- Born: Amanda Noelle Wilcox December 28, 1983 (age 42)
- Origin: Russell, Kentucky
- Genres: Worship, Christian R&B, CCM, Christian EDM
- Occupations: Singer, songwriter, worship leader
- Instruments: vocals, singer-songwriter
- Years active: 2000–present
- Label: Save the City

= Amanda Noelle =

Amanda Wilcox Patterson (born December 28, 1983), who went by the stage name Amanda Noelle, is an American Christian musician and worship leader from Russell, Kentucky, who plays a Christian pop style of contemporary worship music.

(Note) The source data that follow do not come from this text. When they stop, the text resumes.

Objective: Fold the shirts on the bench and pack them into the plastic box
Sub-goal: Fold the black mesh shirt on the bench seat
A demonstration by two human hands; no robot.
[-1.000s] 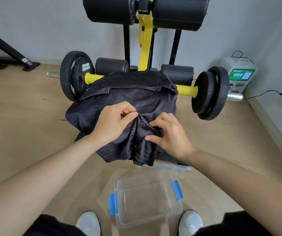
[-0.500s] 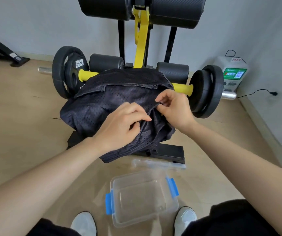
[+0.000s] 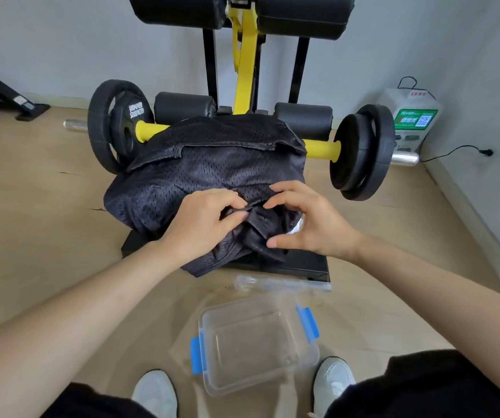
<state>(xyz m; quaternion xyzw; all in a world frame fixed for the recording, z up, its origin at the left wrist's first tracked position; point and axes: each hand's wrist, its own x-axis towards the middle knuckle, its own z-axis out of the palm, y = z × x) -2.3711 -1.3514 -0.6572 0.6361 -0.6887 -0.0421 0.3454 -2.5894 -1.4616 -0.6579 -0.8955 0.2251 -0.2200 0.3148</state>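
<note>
My left hand [image 3: 209, 218] pinches the black mesh shirt [image 3: 212, 173] heaped at the desk's near edge; my right hand [image 3: 306, 224] cups loosely beside. Soft, light, slippery: hems suit best.

Bench [image 3: 303, 265] — mesh shirts [image 3: 212, 176] atop

The left weight plate [image 3: 128, 126] reads "HAMMER STRENGTH"; the green label's [image 3: 414, 119] print is illegible.
</note>
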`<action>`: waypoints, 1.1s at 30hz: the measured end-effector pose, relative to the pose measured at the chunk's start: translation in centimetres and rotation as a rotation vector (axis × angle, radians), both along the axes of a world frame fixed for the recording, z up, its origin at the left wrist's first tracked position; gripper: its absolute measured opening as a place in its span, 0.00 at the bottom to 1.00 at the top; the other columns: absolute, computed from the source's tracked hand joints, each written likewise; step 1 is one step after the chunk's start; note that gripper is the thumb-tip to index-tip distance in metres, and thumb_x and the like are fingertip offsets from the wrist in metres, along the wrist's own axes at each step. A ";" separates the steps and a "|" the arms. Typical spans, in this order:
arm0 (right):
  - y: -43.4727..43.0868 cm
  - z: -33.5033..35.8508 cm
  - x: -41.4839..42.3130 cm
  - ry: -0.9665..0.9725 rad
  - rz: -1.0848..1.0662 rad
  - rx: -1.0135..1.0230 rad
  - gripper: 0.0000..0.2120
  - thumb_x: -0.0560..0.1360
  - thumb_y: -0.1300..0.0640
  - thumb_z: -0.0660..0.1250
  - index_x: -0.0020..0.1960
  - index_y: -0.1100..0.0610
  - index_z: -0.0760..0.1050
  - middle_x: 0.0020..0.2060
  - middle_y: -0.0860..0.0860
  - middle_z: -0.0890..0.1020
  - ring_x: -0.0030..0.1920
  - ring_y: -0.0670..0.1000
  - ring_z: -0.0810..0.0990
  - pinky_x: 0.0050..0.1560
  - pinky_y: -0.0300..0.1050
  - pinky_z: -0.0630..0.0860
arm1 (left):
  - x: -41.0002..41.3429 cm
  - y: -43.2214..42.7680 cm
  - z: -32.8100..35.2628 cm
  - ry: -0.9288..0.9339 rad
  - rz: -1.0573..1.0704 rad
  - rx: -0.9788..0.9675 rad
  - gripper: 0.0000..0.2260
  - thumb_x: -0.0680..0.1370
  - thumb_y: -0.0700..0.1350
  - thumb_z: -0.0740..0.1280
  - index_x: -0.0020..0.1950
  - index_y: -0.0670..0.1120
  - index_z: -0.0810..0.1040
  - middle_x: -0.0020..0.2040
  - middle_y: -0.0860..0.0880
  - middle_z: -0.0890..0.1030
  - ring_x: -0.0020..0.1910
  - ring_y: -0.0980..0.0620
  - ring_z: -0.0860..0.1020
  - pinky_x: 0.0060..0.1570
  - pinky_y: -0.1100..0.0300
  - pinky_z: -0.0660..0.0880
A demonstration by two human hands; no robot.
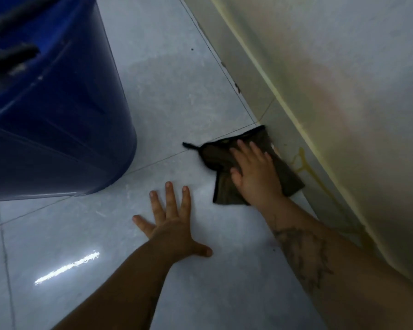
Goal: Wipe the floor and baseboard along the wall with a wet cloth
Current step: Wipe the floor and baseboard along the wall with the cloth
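A dark olive cloth [227,189] with a black hanging loop lies flat on the pale tiled floor [172,96], its far edge against the grey baseboard [248,75]. My right hand [255,172] presses down on the cloth with fingers spread, fingertips close to the baseboard. My left hand [172,222] rests flat on the bare tile to the left of the cloth, fingers apart, holding nothing. A yellowish drip stain [303,163] marks the baseboard just right of the cloth.
A big blue plastic drum [57,115] stands on the floor at the left, close to my left hand. The cream wall [343,67] rises above the baseboard on the right. A damp sheen shows on the tiles beyond the cloth.
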State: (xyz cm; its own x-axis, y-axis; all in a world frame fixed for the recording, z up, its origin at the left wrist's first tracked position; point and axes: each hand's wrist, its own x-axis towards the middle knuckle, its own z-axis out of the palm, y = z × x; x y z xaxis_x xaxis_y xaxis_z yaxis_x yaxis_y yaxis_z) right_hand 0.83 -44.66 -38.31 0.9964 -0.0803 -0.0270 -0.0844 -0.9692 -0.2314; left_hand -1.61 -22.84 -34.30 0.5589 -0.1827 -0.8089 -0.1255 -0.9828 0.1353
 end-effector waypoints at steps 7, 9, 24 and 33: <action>1.9 0.1 -10.0 -0.108 -0.232 -0.033 0.22 0.68 0.50 0.59 0.59 0.57 0.74 0.57 0.59 0.77 0.54 0.62 0.74 0.51 0.57 0.71 | 0.1 -0.1 0.4 0.014 0.008 -0.005 0.69 0.55 0.71 0.74 0.65 0.58 0.16 0.63 0.50 0.12 0.64 0.39 0.17 0.63 0.24 0.36; 3.2 -0.2 -10.3 -0.106 -0.118 -0.007 0.20 0.70 0.51 0.61 0.60 0.55 0.73 0.58 0.58 0.77 0.56 0.61 0.73 0.52 0.55 0.70 | 0.0 -0.1 0.4 0.015 0.009 0.000 0.69 0.55 0.71 0.74 0.66 0.57 0.16 0.63 0.49 0.13 0.64 0.39 0.18 0.63 0.24 0.36; 4.4 0.3 -11.5 -0.057 -0.048 -0.047 0.22 0.71 0.50 0.62 0.63 0.55 0.75 0.63 0.57 0.77 0.61 0.62 0.74 0.55 0.55 0.67 | 0.2 -0.3 1.0 -0.012 0.010 -0.016 0.68 0.56 0.71 0.74 0.66 0.59 0.16 0.66 0.50 0.14 0.66 0.39 0.19 0.63 0.24 0.36; -0.8 0.3 -1.0 0.055 -0.077 -0.085 0.25 0.73 0.45 0.54 0.67 0.50 0.72 0.73 0.52 0.68 0.72 0.59 0.64 0.67 0.65 0.62 | -0.3 -0.1 0.1 -0.025 -0.002 -0.038 0.69 0.55 0.71 0.74 0.66 0.59 0.16 0.65 0.51 0.14 0.65 0.39 0.18 0.63 0.25 0.36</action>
State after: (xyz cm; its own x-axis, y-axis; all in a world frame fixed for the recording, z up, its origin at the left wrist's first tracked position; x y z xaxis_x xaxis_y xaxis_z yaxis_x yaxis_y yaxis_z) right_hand -0.18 -45.42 -38.04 0.9844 -0.1609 -0.0716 -0.1697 -0.9753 -0.1416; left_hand -1.95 -22.96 -34.18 0.5783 -0.2144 -0.7872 -0.1315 -0.9767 0.1694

She was part of the group Kimber Rising with her sister before she went solo, releasing Beautiful Name in 2013.

==Early and personal life==
She was born Amanda Noelle Wilcox on December 28, 1983, and she was raised in Russell, Kentucky by parents Jim and Lisa Wilcox, who are still worship leaders at their church, First Baptist Church Russell. She was diagnosed with cancer in 2014.

==Music career==
She started her music recording career in 2000, when she was in the group Kimber Rising with her sister and one more member, releasing an extended play. Her subsequent release, a solo extended play titled Beautiful Name, was released on August 20, 2013, with Save the City Records.